--- AVAILABLE DATA Enclosed Below ---

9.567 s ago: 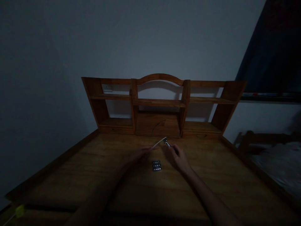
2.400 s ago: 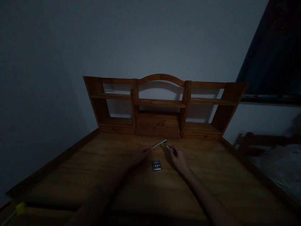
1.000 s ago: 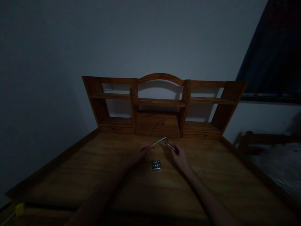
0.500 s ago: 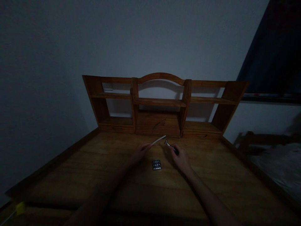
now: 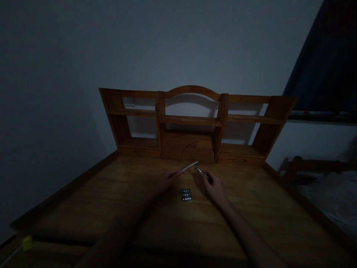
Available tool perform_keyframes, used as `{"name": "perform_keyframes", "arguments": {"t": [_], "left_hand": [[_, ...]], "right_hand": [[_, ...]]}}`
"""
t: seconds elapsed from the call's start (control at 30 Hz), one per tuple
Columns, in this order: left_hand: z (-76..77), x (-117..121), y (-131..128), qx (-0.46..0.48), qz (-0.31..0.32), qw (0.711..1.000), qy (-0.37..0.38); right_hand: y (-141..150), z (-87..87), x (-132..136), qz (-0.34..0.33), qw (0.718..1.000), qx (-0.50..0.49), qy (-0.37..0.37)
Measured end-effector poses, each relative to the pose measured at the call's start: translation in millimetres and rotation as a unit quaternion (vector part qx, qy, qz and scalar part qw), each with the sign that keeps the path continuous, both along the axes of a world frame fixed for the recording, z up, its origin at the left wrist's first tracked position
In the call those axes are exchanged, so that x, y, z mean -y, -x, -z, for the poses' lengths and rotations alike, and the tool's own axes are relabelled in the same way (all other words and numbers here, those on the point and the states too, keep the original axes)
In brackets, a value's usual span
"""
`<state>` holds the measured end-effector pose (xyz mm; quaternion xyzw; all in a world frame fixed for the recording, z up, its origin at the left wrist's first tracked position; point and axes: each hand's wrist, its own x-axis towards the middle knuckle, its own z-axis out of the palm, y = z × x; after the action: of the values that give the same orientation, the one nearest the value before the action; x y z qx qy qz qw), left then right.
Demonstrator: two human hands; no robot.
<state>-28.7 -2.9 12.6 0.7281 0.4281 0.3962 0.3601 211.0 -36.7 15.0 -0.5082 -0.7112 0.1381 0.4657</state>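
My left hand (image 5: 167, 178) is closed around the near end of a thin white stick (image 5: 189, 166), shaped like a toothbrush. Its far end points up and right, with something dark under the tip. A razor (image 5: 205, 175) with a silver neck and dark handle is gripped in my right hand (image 5: 215, 187). The razor's head lies close to the stick's tip; whether they touch I cannot tell. Between my forearms, a small dark case (image 5: 186, 194) with rows of shiny pieces rests on the wooden desk (image 5: 156, 223). Dim light hides finer detail.
A wooden shelf unit (image 5: 190, 120) stands along the back of the desk against the wall. Raised edges border both desk sides. A yellow piece on a white cord (image 5: 27, 243) is at the lower left. Dark curtain and bedding appear on the right.
The stick's tip and the razor's head are slightly closer together. The whole view has shifted a little; both hands keep their grip.
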Motion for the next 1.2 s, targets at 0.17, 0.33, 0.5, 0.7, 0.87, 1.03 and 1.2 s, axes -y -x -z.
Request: {"name": "perform_keyframes", "arguments": {"t": [0.17, 0.33, 0.5, 0.7, 0.87, 1.03, 1.2], "left_hand": [[5.9, -1.7, 0.5, 0.017, -0.011, 1.0, 0.012], [6.2, -2.3, -0.8, 0.011, -0.005, 1.0, 0.003], [4.3, -2.9, -0.9, 0.02, -0.02, 1.0, -0.008], [3.0, 0.6, -1.4, 0.004, -0.02, 1.0, 0.006], [-0.2, 1.2, -0.7, 0.001, -0.012, 1.0, 0.012], [2.8, -1.1, -0.1, 0.013, -0.016, 1.0, 0.002], [7.8, -4.2, 0.5, 0.006, 0.007, 1.0, -0.008]], "right_hand": [[-0.6, 4.0, -2.7, 0.017, 1.0, 0.0, 0.009], [-0.8, 3.4, -2.2, 0.021, 1.0, 0.0, 0.005], [-0.5, 3.2, -2.1, 0.021, 1.0, -0.008, 0.002], [-0.7, 3.8, -3.1, 0.028, 1.0, 0.003, 0.005], [-0.6, 3.1, -2.0, 0.03, 0.999, 0.011, -0.001], [-1.0, 3.5, -2.6, 0.024, 0.999, 0.023, 0.007], [-1.1, 4.0, -2.3, 0.018, 1.0, 0.023, -0.001]]}}
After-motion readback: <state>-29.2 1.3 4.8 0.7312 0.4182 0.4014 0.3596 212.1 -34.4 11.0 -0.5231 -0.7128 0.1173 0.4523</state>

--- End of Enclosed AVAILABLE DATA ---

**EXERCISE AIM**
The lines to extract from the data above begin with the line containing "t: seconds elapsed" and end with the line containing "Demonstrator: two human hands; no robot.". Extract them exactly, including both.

**OUTPUT FOR THIS EXERCISE**
t: seconds elapsed from the call's start (control at 30 Hz), one per tuple
Columns, in this order: left_hand: z (-76..77), x (-117..121), y (-131..128), qx (-0.46..0.48), qz (-0.31..0.32), qw (0.711..1.000), qy (-0.37..0.38); right_hand: y (-141..150), z (-87..87), x (-132..136), qz (-0.34..0.33), qw (0.718..1.000), qx (-0.50..0.49), qy (-0.37..0.37)
Measured end-effector poses, each relative to the pose measured at the call's start: translation in millimetres and rotation as a unit quaternion (vector part qx, qy, qz and scalar part qw), each with the sign that keeps the path continuous, both along the axes of a world frame fixed for the recording, z up, its origin at the left wrist's first tracked position
In the call those axes are exchanged, so that x, y, z mean -y, -x, -z, for the poses' lengths and rotations alike, and the tool's own axes are relabelled in the same way (all other words and numbers here, those on the point and the states too, keep the original axes)
In brackets, a value's usual span
"""
`<state>` holds the measured end-effector pose (xyz mm; quaternion xyzw; all in a world frame fixed for the recording, z up, its origin at the left wrist's first tracked position; point and axes: each hand's wrist, its own x-axis towards the middle knuckle, its own z-axis out of the palm, y = z × x; after the action: of the values that give the same orientation, the one nearest the value before the action; x y z qx qy qz qw), left then right.
Demonstrator: two human hands; no robot.

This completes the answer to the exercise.